Falling into that category, again, are members of the U.S. military who share photos of beer and digitally “check in” to their favorite watering holes via the Untappd app. By using publicly accessible data in the app — in other words, no hacking required — researchers were able to determine scores of private information about those who thought they were just sharing their latest brew.
So reports Bellingcat, a self-described “collective of researchers, investigators and citizen journalists,” which both conducted the investigation into the app and published its findings. And what findings they are. Bellingcat was able to determine where specific military personnel live, drink, and work. Its researchers also found photos of military IDs, documents, and equipment that were made public by apparent accident.

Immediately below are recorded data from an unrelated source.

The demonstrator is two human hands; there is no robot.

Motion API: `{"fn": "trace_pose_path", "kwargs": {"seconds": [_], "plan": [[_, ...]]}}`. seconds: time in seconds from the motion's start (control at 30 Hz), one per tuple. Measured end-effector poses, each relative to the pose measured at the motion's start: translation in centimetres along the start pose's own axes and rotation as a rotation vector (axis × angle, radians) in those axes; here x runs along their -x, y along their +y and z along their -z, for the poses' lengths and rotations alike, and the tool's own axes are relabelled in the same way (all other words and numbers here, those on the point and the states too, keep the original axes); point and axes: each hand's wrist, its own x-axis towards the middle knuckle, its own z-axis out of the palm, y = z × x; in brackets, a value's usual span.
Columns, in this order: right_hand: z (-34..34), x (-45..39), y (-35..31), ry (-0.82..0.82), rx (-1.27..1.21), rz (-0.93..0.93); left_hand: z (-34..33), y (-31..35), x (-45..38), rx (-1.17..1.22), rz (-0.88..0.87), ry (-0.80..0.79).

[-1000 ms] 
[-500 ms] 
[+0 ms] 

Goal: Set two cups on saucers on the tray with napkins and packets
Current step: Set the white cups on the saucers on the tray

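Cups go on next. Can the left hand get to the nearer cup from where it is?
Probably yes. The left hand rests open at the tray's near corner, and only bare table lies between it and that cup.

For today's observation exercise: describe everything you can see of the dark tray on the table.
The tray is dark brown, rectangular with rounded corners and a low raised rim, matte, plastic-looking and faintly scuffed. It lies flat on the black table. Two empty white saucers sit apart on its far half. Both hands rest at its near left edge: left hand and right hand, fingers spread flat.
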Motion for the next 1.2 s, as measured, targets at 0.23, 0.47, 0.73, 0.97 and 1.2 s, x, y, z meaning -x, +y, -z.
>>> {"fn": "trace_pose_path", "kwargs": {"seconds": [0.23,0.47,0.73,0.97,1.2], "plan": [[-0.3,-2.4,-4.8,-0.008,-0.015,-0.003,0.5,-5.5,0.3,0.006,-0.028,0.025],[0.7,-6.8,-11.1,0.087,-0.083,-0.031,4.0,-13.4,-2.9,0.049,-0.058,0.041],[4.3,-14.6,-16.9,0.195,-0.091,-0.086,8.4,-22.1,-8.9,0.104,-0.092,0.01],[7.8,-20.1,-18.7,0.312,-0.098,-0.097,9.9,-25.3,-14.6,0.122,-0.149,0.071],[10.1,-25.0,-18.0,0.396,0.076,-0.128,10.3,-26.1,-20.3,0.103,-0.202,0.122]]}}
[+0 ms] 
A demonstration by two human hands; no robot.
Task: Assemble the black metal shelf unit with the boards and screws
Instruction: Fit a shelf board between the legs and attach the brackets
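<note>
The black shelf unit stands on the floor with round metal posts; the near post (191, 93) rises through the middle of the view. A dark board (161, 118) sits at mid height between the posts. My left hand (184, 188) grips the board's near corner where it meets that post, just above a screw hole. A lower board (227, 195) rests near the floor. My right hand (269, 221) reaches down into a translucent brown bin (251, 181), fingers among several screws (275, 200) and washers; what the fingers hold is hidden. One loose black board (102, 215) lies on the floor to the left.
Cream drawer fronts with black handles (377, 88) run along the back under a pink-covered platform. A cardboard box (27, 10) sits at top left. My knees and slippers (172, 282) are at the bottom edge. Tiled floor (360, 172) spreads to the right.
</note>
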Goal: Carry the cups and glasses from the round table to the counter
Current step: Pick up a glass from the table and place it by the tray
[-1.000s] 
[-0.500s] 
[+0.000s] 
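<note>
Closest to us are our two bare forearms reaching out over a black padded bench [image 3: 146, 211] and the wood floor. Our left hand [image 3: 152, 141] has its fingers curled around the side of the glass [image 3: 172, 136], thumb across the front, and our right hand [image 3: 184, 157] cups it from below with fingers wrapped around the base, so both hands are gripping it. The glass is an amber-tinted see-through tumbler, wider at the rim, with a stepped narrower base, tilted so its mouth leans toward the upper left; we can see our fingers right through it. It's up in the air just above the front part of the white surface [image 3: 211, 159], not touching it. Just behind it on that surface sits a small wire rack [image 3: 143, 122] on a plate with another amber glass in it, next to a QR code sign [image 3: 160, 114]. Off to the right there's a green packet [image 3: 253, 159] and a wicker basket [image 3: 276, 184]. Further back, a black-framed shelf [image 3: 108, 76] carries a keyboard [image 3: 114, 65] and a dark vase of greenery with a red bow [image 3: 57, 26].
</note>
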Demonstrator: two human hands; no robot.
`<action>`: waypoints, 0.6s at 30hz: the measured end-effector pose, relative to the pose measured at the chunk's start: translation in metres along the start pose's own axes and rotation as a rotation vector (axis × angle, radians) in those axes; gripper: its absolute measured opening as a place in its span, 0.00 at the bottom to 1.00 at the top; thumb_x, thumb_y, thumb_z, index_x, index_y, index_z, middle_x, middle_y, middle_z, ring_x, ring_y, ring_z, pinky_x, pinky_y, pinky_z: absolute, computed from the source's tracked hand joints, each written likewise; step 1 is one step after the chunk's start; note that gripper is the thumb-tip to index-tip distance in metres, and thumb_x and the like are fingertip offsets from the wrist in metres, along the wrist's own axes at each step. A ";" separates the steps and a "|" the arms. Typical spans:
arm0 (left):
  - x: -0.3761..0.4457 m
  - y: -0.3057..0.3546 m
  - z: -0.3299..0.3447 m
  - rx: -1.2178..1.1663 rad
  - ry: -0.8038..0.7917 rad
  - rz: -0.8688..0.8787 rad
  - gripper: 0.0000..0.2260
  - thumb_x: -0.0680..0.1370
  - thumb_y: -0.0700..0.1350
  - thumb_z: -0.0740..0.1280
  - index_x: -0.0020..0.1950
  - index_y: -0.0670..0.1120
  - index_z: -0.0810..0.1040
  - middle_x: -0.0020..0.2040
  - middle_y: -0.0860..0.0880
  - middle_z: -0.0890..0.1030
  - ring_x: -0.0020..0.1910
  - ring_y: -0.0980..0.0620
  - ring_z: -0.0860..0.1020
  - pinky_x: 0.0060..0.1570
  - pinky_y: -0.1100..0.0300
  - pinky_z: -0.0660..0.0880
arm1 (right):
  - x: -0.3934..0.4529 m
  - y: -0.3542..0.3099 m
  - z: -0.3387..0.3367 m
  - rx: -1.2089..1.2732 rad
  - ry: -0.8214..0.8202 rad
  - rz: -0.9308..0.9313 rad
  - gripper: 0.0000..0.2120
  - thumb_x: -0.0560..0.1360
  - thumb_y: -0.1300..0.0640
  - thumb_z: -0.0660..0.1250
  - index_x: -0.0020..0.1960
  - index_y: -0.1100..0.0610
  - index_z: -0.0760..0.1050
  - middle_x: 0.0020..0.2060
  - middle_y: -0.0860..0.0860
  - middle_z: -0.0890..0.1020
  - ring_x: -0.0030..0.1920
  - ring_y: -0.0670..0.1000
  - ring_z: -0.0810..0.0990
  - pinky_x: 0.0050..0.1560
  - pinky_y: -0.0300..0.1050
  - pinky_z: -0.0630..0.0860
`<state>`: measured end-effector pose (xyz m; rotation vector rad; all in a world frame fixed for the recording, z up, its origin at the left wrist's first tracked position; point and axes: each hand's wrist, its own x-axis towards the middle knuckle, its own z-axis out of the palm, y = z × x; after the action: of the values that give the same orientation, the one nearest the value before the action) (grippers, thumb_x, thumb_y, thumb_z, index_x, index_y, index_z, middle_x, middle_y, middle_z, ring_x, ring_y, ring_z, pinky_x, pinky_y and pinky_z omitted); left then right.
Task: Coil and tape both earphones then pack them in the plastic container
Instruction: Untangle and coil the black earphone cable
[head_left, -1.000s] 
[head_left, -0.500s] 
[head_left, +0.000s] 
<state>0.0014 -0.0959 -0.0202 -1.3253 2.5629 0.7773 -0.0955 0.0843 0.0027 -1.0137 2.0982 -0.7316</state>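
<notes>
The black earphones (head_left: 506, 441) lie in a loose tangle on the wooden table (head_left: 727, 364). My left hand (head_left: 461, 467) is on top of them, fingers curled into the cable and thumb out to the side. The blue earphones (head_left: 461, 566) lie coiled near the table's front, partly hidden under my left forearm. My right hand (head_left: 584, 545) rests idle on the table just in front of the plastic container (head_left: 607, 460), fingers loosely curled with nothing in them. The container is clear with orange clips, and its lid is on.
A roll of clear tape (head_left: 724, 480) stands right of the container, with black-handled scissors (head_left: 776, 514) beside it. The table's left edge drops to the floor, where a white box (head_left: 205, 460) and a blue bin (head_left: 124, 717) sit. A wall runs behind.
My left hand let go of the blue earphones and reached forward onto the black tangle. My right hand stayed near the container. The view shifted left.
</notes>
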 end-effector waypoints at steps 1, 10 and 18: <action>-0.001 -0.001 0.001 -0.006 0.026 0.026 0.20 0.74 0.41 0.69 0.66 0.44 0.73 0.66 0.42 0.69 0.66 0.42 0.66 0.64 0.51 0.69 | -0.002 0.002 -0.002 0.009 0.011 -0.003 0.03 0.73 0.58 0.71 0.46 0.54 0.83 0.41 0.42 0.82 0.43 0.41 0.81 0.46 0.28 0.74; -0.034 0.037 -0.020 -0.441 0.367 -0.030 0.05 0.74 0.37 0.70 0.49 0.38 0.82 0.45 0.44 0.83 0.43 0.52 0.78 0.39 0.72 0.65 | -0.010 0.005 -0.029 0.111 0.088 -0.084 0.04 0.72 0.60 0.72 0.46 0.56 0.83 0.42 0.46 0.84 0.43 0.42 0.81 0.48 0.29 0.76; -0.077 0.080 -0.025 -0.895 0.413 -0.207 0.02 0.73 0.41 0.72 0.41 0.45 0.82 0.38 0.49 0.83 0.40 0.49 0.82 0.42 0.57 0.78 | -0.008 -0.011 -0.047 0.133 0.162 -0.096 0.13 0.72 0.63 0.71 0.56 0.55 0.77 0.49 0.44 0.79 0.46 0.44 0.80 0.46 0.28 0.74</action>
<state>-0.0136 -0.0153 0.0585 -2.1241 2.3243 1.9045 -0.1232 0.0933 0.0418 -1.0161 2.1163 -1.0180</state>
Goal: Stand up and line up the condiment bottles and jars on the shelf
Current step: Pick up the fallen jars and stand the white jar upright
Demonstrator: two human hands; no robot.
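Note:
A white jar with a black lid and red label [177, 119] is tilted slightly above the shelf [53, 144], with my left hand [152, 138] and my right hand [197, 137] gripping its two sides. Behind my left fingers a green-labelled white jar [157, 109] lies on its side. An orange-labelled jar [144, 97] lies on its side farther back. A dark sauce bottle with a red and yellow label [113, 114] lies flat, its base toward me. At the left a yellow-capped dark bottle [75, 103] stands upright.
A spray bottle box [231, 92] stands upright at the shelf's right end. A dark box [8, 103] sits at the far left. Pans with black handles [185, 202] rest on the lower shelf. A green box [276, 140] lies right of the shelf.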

That a beer app could be such a safety risk might come as a surprise. However, as we saw with Strava’s heatmap, location data often reveals much more about us than we expect. With Untappd, users are encouraged to check in at various locations, keep track of beer they’ve tried, and share that information with other beer obsessives — all seemingly harmless enough activities.
In many cases, that information was all researchers needed.
“Examples of users that can be tracked this way include a U.S. drone pilot, along with a list of both domestic and overseas military bases he has visited, a naval officer, who checked in at the beach next to Guantanamo’s bay detention center as well as several times at the Pentagon, and a senior intelligence officer with over seven thousand check-ins, domestic and abroad,” writes the organization. “Cross-referencing these check-ins with other social media makes it easy to find these individuals’ homes.”
In other words, simply using Untappd as it is intended to be used, a bad actor would be able to invade the personal lives — and potentially determine revealing or compromising information — of member of the military.
We reached out to Untappd for comment, but received no immediate response.
It’s important to note that Untappd isn’t necessarily doing anything untoward. The app appears to be functioning in the way its creators intended. The problem, of course, is that its creators may not have realized users would post photos of literal fighter planes on a beer-rating app (they did).
While the potential risks are different for members of the military than the public at large, its important to keep in mind just how much privacy you sacrifice when you shed location data. Knowing where someone sleeps, works, shops, and visits, it’s not difficult to determine exactly who they are — and, potentially, their health, religion, and potential medical problems.